Re: [gentoo-dev] rfc: Go ebuilds bundling multiple upstream sources

On 06/30/2015 03:08 PM, William Hubbs wrote:
 On Tue, Jun 30, 2015 at 02:34:52PM -0700, Zac Medico wrote:
 On 06/30/2015 01:30 PM, William Hubbs wrote:
  
  I don't really see what the competing concerns are in this case.

 The competing concern is that un-bundling has some possibly undesirable
 consequences, mainly that it means we'll be installing static libraries
 that were only intended to be temporary build artifacts. It makes sense
 to install them if there are multiple consumers, otherwise it doesn't
 make much sense.
  
  Thinking about this, there may be a third option.
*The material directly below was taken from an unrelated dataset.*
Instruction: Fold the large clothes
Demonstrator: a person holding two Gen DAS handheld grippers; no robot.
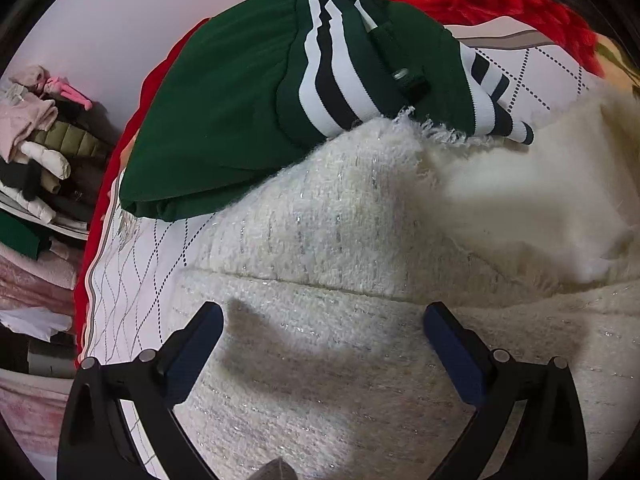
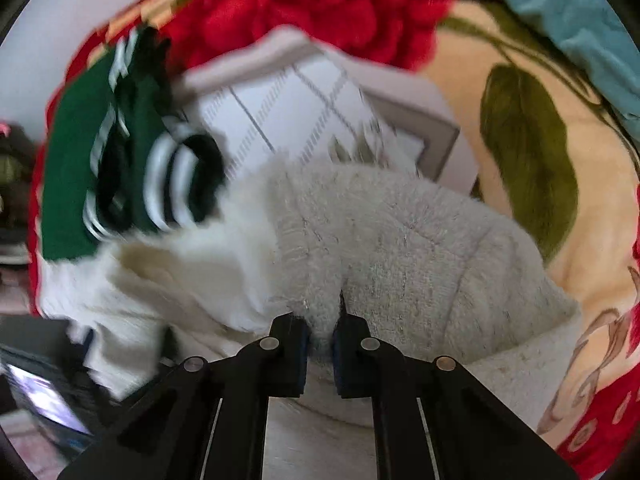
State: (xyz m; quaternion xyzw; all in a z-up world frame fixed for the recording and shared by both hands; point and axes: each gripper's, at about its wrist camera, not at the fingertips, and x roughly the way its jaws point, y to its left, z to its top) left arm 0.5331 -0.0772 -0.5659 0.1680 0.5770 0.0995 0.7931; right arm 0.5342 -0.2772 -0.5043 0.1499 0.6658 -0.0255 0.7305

This would take a
  slight reworking of the golang-build.eclass, but that is easy to do,
  and it would possibly remove the subslot from the dependencies.
 
  The source code is where the compatibility between versions of Go is,
  not the static objects, so what if, for third-party go packages, we
 skip installing the static objects?

If we did this with consul, for example, then the source code for all
those libraries (that have no other consumers) would have to be
installed in order to build consul-template against the consul's api
library. It would be similar to a header dependency. This would
necessitate the introduction of build-against dependencies [1], or
equivalent virtuals (like virtual/podofo-build).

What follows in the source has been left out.